▶ [TASK DETAILS]:
Give the listing again word for word. Skip the pictures.

((

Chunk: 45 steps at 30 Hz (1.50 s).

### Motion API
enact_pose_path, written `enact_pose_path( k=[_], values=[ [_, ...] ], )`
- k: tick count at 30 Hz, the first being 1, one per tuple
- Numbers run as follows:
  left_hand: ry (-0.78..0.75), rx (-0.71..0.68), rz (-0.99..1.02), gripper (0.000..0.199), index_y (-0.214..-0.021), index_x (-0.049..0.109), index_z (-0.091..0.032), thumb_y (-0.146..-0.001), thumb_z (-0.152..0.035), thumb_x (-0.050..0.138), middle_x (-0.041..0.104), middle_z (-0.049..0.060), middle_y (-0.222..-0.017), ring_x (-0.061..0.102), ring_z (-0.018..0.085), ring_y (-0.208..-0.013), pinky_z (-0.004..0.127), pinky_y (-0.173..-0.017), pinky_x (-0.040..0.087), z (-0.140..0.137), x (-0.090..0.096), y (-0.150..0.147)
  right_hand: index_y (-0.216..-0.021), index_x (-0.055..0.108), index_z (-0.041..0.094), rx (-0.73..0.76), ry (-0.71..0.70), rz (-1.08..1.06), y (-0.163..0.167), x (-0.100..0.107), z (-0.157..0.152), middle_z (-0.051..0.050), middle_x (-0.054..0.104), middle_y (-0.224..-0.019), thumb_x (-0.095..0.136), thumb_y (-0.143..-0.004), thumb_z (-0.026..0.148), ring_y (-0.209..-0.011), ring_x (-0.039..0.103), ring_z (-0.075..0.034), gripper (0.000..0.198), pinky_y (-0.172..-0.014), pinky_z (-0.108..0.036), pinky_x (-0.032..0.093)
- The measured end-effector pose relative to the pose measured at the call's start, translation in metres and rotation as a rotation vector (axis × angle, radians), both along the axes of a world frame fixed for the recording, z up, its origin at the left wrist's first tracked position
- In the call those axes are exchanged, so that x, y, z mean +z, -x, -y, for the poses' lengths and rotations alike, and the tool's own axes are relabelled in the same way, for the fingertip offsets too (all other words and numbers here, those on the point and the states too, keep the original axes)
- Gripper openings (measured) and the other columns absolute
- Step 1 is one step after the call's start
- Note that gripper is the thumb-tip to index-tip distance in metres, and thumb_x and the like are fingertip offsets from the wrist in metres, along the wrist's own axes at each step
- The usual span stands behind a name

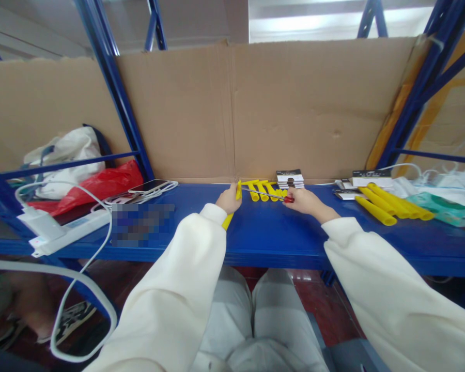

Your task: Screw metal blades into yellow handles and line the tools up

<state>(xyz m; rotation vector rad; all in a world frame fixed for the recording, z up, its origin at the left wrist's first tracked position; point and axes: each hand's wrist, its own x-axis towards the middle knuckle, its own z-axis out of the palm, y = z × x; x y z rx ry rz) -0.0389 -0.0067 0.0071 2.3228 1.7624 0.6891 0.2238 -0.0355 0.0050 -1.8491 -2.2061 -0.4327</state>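
My left hand is closed around a yellow plastic handle, whose head shows above the fingers and whose lower end sticks out below. My right hand grips a screwdriver by its red grip. The metal shaft runs left, its tip close to the head of the yellow handle; whether they touch I cannot tell. Just behind, a row of yellow T-shaped handles lies on the blue shelf. A stack of small black-and-white boxes stands beyond my right hand.
Several yellow tubes, more small boxes and a green packet lie at right. At left are a phone, a power strip with looping cables and a red bag. Cardboard walls the back. Another person's leg shows lower left.
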Motion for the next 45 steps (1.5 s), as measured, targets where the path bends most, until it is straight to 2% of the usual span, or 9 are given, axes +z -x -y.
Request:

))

▶ [WRITTEN ANSWER]:
Chunk: 45 steps at 30 Hz (1.50 s).

### Motion API
enact_pose_path, written `enact_pose_path( k=[_], values=[ [_, ...] ], )`
- k: tick count at 30 Hz, the first being 1, one per tuple
- Numbers run as follows:
  left_hand: ry (-0.78..0.75), rx (-0.71..0.68), rz (-0.99..1.02), gripper (0.000..0.199), index_y (-0.214..-0.021), index_x (-0.049..0.109), index_z (-0.091..0.032), thumb_y (-0.146..-0.001), thumb_z (-0.152..0.035), thumb_x (-0.050..0.138), middle_x (-0.041..0.104), middle_z (-0.049..0.060), middle_y (-0.222..-0.017), ring_x (-0.061..0.102), ring_z (-0.018..0.085), ring_y (-0.208..-0.013), pinky_z (-0.004..0.127), pinky_y (-0.173..-0.017), pinky_x (-0.040..0.087), z (-0.140..0.137), x (-0.090..0.096), y (-0.150..0.147)
  right_hand: index_y (-0.216..-0.021), index_x (-0.055..0.108), index_z (-0.041..0.094), rx (-0.73..0.76), ry (-0.71..0.70), rz (-1.08..1.06), y (-0.163..0.167), x (-0.100..0.107), z (-0.157..0.152), middle_z (-0.051..0.050), middle_x (-0.054..0.104), middle_y (-0.224..-0.019), thumb_x (-0.095..0.136), thumb_y (-0.143..-0.004), thumb_z (-0.026..0.148), ring_y (-0.209..-0.011), ring_x (-0.039..0.103), ring_z (-0.075..0.034), gripper (0.000..0.198), pinky_y (-0.172..-0.014), pinky_z (-0.108..0.036), pinky_x (-0.032..0.093)
- The measured end-effector pose relative to the pose measured at the call's start, translation in metres and rotation as a rotation vector (axis × angle, radians), both along the axes of a world frame fixed for the recording, z up, its origin at the left wrist's first tracked position
- In the call those axes are exchanged, so that x, y, z mean +z, -x, -y, for the poses' lengths and rotations alike, and the tool's own axes are relabelled in the same way, for the fingertip offsets too (all other words and numbers here, those on the point and the states too, keep the original axes)
- Gripper openings (measured) and the other columns absolute
- Step 1 is one step after the call's start
- Note that gripper is the thumb-tip to index-tip distance in metres, and thumb_x and the like are fingertip offsets from the wrist in metres, along the wrist's own axes at each step
- The usual span stands behind a name


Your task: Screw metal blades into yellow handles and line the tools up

<state>(xyz m; rotation vector rad; all in a world frame fixed for the recording, z up, its origin at the left wrist's first tracked position; point and axes: each hand's wrist, its own x-axis towards the middle knuckle, its own z-axis out of the palm, y = z × x; x y z rx ry rz) -0.0389 -0.0067 0.0071 2.3228 1.7624 0.6891 0.2238 -0.0355 0.0050 -1.8491 -2.2061 -0.4327</state>
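My left hand is closed around a yellow plastic handle, whose head shows above the fingers and whose lower end sticks out below. My right hand grips a screwdriver by its red grip. The metal shaft runs left, its tip close to the head of the yellow handle; whether they touch I cannot tell. Just behind, a row of yellow T-shaped handles lies on the blue shelf. A stack of small black-and-white boxes stands beyond my right hand.
Several yellow tubes, more small boxes and a green packet lie at right. At left are a phone, a power strip with looping cables and a red bag. Cardboard walls the back. Another person's leg shows lower left.
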Motion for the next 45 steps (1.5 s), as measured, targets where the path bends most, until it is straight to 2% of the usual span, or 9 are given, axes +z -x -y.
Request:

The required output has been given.